Il c.t. Bennati è toscano come lei. Si è creato un rapporto speciale? 
«Parliamo quotidianamente ormai da mesi. A inizio giugno è venuto a provare il percorso e mi ha tenuto in grande considerazione sin dal momento zero. C’è fiducia reciproca, da giovanissimi abbiamo corso nelle stesse squadre e lui conosce bene il mio percorso. Non c’è mai stato un momento in cui mi abbia messo pressione eccessiva».

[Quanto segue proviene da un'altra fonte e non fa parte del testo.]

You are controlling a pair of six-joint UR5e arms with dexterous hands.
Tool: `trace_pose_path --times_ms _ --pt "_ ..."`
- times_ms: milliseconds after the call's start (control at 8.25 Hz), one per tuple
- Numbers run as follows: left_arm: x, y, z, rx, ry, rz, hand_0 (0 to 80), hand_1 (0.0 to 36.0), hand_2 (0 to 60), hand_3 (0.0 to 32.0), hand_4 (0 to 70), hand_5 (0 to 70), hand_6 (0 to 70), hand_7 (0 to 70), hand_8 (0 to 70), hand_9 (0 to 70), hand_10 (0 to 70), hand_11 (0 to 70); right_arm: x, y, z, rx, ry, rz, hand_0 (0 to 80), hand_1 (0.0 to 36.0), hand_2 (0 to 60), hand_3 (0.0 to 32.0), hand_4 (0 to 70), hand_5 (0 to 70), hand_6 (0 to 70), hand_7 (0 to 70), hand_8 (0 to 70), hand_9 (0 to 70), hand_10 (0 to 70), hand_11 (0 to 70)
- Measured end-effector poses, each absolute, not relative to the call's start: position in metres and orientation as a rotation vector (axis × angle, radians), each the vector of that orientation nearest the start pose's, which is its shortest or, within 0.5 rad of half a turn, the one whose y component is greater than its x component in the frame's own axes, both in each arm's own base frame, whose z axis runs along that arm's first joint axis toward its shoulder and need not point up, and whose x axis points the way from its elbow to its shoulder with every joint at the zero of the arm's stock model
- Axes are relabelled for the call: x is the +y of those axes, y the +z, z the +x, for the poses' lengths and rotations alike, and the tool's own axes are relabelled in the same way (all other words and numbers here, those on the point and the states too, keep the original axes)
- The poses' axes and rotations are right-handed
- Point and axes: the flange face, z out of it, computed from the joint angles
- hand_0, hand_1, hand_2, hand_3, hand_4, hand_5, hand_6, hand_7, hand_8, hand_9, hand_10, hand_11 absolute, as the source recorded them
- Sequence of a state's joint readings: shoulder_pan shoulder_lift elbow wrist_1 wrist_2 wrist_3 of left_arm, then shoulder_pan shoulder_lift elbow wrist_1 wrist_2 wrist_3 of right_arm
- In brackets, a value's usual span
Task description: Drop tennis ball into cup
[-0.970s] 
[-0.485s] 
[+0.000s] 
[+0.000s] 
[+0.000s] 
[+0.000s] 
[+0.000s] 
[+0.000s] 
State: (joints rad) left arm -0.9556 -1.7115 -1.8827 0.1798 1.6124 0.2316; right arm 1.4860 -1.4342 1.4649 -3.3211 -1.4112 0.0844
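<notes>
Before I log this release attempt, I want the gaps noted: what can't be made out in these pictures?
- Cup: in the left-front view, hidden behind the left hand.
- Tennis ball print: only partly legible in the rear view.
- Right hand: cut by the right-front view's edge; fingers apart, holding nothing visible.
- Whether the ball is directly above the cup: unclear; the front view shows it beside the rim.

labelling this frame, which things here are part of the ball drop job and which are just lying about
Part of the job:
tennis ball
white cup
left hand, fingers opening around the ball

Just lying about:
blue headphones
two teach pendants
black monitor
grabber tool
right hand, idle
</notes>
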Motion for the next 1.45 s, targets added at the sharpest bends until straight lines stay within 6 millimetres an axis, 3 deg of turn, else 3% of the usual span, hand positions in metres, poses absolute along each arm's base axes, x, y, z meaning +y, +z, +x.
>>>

All’ultimo Tour è arrivato quinto a Losanna e secondo a Mende. La condizione è la stessa? 
«Me lo auguro, anche perché quest’anno, rispetto al solito, mi sono limitato in primavera a causa degli strascichi del Covid. Al Tour sono ripartito molto bene, ho ritrovato la forma che volevo. E chissà che qui a Wollongong non riesca a prendermi la rivincita sull’australiano Matthews. A luglio proprio lui, a Mende, mi ha beffato dopo l’ultima salita».

Perché quel Bettiol del Fiandre 2019 non l’abbiamo più rivisto?
«Possono sembrare delle scuse, ma ne ho passate davvero di tutti i colori. Ho già citato il Covid, poi c’è stata la colite ulcerosa, la perdita del mio agente Battaglini a causa di un cancro, e alcuni cambiamenti nella mia vita personale che mi hanno portato al trasferimento in Svizzera. Dopo l’Olimpiade è iniziato un periodo nero in cui mi sono potuto allenare poco».

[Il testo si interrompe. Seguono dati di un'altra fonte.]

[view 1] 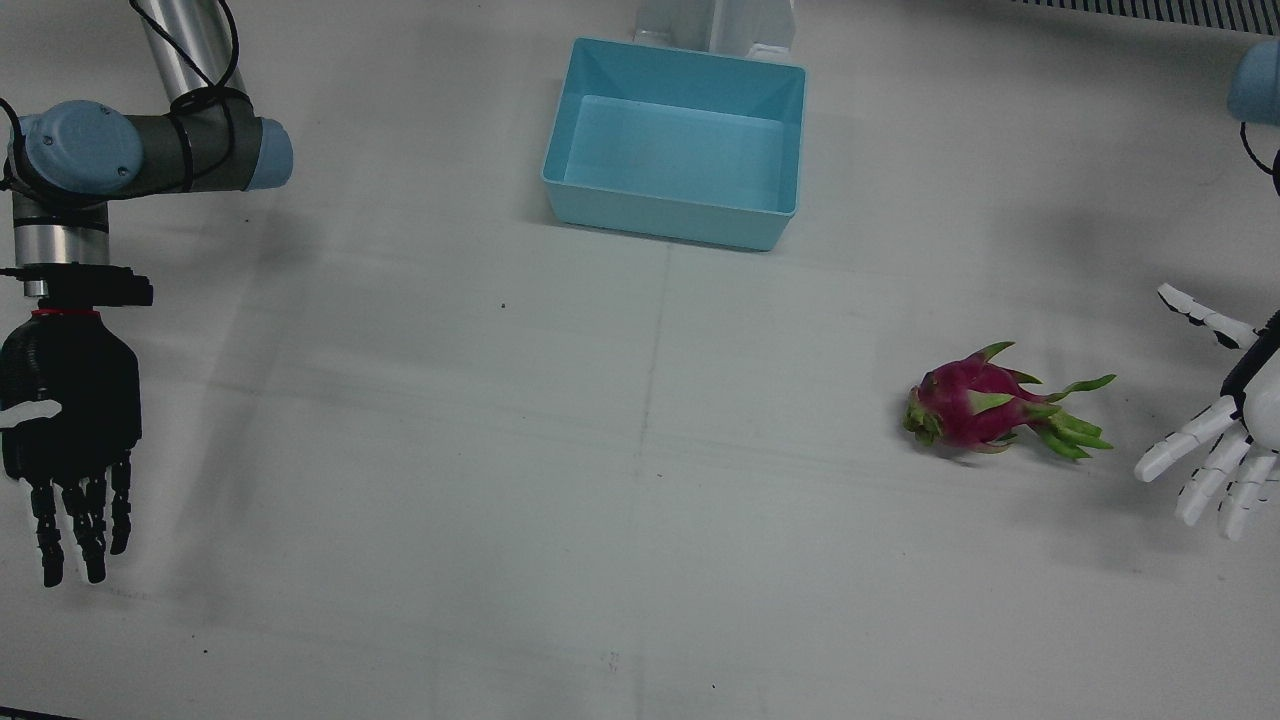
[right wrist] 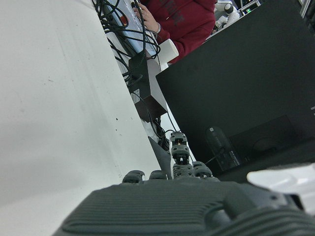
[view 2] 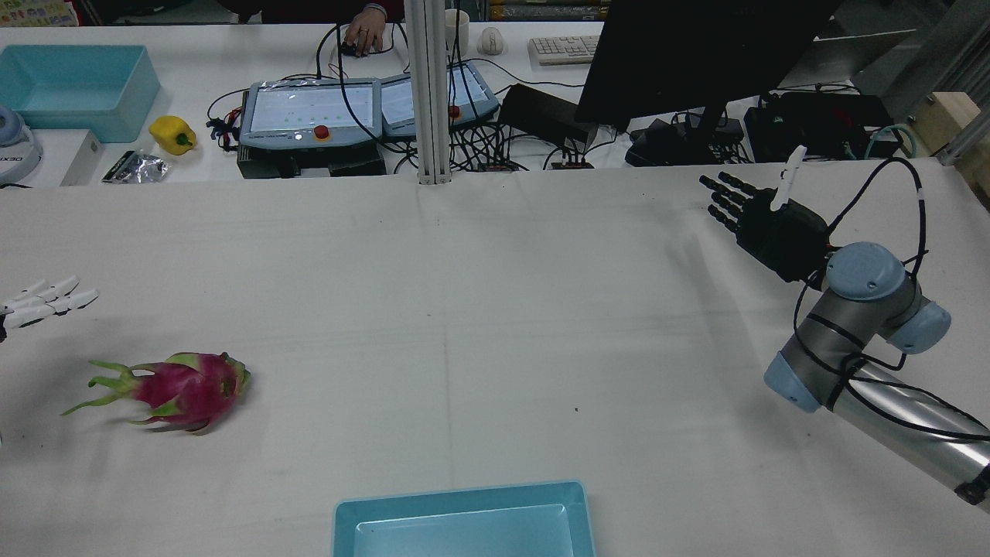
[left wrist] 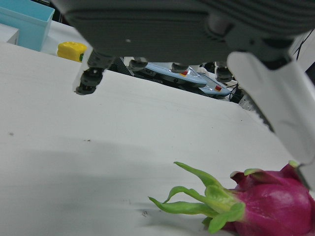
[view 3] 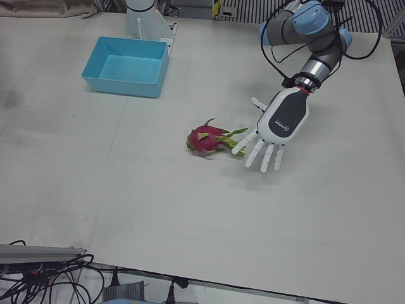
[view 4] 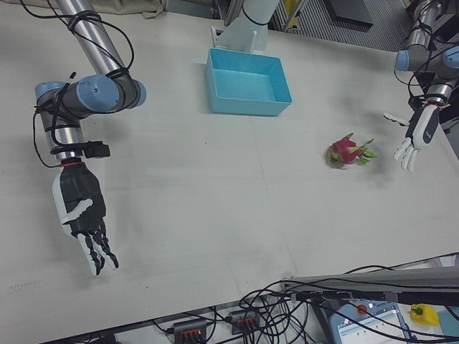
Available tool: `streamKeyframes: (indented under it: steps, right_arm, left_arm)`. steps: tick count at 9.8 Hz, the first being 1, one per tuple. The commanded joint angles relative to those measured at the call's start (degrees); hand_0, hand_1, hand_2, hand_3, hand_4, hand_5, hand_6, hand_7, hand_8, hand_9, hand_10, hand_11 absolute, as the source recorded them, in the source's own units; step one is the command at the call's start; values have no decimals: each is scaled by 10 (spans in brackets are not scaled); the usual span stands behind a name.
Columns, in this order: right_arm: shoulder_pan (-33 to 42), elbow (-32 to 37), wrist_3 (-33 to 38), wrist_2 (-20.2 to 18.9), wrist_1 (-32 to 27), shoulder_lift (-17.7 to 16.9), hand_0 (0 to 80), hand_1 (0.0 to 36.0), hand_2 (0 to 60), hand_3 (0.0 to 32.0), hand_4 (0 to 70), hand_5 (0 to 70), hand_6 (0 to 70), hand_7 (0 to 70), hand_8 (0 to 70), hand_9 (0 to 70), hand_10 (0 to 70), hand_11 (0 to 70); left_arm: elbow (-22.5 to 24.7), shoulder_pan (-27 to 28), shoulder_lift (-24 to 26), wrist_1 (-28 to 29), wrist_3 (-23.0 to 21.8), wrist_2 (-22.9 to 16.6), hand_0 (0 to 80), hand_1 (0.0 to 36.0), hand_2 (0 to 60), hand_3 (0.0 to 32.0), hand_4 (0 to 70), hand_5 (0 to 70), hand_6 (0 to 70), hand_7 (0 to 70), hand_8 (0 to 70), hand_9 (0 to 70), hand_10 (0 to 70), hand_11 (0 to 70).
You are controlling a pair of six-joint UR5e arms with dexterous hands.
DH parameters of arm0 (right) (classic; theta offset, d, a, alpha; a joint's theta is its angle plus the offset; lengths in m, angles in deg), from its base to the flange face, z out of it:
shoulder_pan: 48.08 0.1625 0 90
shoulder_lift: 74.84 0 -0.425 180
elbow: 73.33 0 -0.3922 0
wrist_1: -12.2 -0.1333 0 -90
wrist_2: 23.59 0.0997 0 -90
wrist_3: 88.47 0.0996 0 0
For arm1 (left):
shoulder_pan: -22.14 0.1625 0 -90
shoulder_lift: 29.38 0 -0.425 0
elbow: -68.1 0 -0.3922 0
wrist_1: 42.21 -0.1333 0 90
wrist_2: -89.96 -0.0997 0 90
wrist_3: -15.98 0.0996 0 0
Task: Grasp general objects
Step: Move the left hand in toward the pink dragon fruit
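Note:
A pink dragon fruit [view 1: 985,405] with green scales lies on its side on the white table, also visible as the dragon fruit [view 2: 182,391] [view 3: 207,139] [view 4: 346,153] [left wrist: 275,206]. My white left hand [view 3: 281,123] [view 1: 1225,440] [view 4: 416,140] hovers just beside the fruit's leafy end, fingers spread, open and holding nothing. In the rear view only its fingertips [view 2: 46,302] show at the left edge. My black right hand [view 1: 70,420] [view 2: 769,224] [view 4: 80,215] [right wrist: 187,211] is far across the table, open with fingers straight.
A light blue bin [view 1: 670,215] [view 2: 464,495] [view 3: 120,85] [view 4: 247,106] stands empty near the arms' pedestals. Beyond the table's far edge are teach pendants [view 2: 309,108], a yellow pepper [view 2: 172,133], another blue bin [view 2: 73,89], a monitor [view 2: 696,54] and cables.

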Motion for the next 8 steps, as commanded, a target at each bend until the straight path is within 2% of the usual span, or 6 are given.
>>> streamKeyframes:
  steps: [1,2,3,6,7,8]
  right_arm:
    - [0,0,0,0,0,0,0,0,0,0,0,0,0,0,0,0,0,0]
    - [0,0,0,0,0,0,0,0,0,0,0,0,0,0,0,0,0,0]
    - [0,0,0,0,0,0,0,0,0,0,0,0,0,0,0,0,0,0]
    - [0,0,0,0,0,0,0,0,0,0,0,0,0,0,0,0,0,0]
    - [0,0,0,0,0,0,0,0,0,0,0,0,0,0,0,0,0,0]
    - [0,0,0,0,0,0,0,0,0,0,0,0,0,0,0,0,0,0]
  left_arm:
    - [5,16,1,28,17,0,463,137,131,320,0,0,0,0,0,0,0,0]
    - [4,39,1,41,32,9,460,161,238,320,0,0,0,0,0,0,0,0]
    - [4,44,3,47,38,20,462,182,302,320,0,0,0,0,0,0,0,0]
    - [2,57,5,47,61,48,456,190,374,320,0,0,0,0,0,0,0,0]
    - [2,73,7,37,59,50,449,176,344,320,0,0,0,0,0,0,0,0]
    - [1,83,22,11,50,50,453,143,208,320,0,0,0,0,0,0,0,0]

Quanto pesa l’assillo di una grande vittoria che non torna più?
«Purtroppo quando vinci il mondo si trasforma. Sembra banale, ma nella testa scattano delle molle. Nonostante tutto non ho smarrito la fiducia in me stesso, il c.t. Bennati continua a spronarmi e lo stesso ha fatto il mio allenatore Piepoli. Non ho bisogno di dimostrare qualcosa, però vorrei tornare a vincere».

Qual è il timore più grande in vista della corsa?
«Non c’è nessuna paura, bisognerà usare la testa prima delle gambe. In fondo, ho già vinto il Fiandre che sulla carta è ben più difficile di questo Mondiale».

Forse proprio la spensieratezza può essere una grande alleata?
«Sì, il fatto che la formazione dell’Italia sia una delle più giovani può giocare a favore. Vogliamo divertirci e magari sorprendere i più bravi».

Anche lei sceglie Van der Poel come favorito assoluto?
«E come potrei scegliere diversamente (ride; ndr)? Quando punta un obiettivo è difficile che manchi l’occasione. Al Tour ha sbagliato, non era lui, ed è difficile che si permetta di sbagliare due volte in così poco tempo».

Anche l’Italia, come tante altre nazionali, farà di tutto per scongiurare la volata finale?
«Suppongo che nessuno voglia portare allo sprint Van Aert, Girmay e Matthews. Non sarebbe conveniente. Piuttosto è meglio fare una corsa selettiva, senza essere rinunciatari. Magari anche prendendosi dei rischi e anticipando le iniziative altrui».

Come si fa a non scoraggiarsi pensando a un testa a testa contro quei fuoriclasse?
«Stiamo vivendo l’era dei fenomeni in contemporanea con le difficoltà del movimento italiano. Non è semplice, ma anticiparli potrebbe essere la mossa giusta per restare in superiorità numerica e far lievitare le possibilità a gara in corso».